Вспомнив слова императора, Платов ощутил, как улетучивается легкое сожаление о донской вольнице и ему на смену приходит мысль о безупречном повиновении тропу, с которой теперь он вставал и ложился. В этом был он весь, герой многочисленных походов и баталий, лихой рубака Матвей Платов. Едва только речь заходила о троне и о сменяющих друг друга августейших императорах, об их требованиях к государственным мужам, в нем угасала возвышенная романтика и вместо нее пробуждалось одно лишь коленопреклонение. Презрев неисчислимые обиды, нанесенные ему людьми, стоявшими у трона, Матвей Иванович становился царским слугой — бескомпромиссным и строгим. О царе Александре Матвей Иванович думал с особой почтительностью: «Он от сотен казаков смерть отвел, прекратив наинелепейший поход на Индию, а меня, верного слугу, возвысил, в высокой должности атамана Войска Донского видеть пожелал».
Сейчас Матвею Ивановичу пришло на память, что еще до его вступления в должность пришел циркуляр «О недержании беглых и беспаспортных в донских станицах». Не согласившись, он направил в Санкт-Петербург прошение об определении таких «…в казачью службу.
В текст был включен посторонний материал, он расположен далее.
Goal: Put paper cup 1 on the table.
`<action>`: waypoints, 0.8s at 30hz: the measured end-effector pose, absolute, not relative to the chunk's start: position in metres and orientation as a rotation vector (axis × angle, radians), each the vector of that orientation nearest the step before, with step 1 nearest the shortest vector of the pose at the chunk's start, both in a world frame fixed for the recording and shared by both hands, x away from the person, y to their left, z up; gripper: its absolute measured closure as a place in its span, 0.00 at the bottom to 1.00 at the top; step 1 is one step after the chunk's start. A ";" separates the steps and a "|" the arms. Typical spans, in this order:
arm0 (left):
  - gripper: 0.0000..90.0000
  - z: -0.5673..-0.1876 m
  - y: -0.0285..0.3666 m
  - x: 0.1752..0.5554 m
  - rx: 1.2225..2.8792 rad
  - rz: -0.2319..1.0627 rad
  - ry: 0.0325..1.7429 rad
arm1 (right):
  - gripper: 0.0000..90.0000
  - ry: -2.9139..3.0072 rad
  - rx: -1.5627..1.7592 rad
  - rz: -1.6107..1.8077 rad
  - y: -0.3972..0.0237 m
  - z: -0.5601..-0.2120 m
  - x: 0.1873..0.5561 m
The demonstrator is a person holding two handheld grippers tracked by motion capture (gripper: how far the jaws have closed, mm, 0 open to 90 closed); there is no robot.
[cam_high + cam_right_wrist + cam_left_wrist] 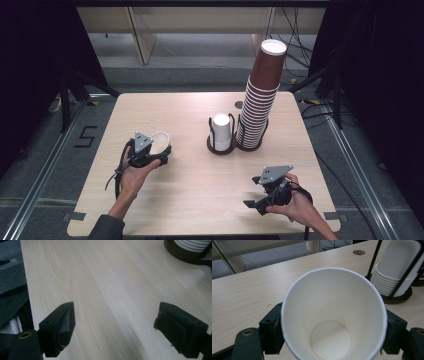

Имея к оной исправность и способность». Но отказ пришел незамедлительно, и он, как истый царев слуга, должен был покориться, каблуком наступив на собственную совесть.
Мысль об этом кольнула так больно, что он уже без прежнего дружелюбия поглядел на Аникина.
— Не кажется ли тебе, Лука Андреевич, что ты малость паришь в эмпиреях? Если мы будем бесконечно скорбеть о казачьей вольнице, где девизом было, как ты говоришь, «с Дона выдачи нет», кто же тогда будет нести неукоснительно царскую службу? — Он назидательно поднял палец с блестевшим рубиновым перстнем и продолжал, обводя рукой вокруг себя: — Как называются сии просторы, в центре коих стоит городок Черкасский? Землей Войска Донского? Не так ли?
— Так точно, — подобострастно подтвердил Аникин.
— А где войско, там всегда должен быть воинский порядок, и ни одно произвольное действие не должно его нарушать. А разве со словом «порядок» можно соединить слово «вольница»? Не на то нас толкает наш богоданный император Александр. — Платов говорил все это каким-то трескучим и сухим голосом, так что казалось, будто и сам он не во все сказанное верит. Хмуро наклонив крутой лоб с залысинами, Матвей Иванович вперил глаза свои в выпяченную грудь стоявшего навытяжку Луки Андреевича. — На тебя я такожде осерчал малость, Аникин. Казак ты справный, да и в сече лихой. Никогда не забуду, как мы с окаянным басурманином ханом Гиреем рубились. А вот сегодня разочаровал ты меня малость. Пошто о ночном происшествии смолчал? Надо было экстренно докладывать. Даже ночью, милейший.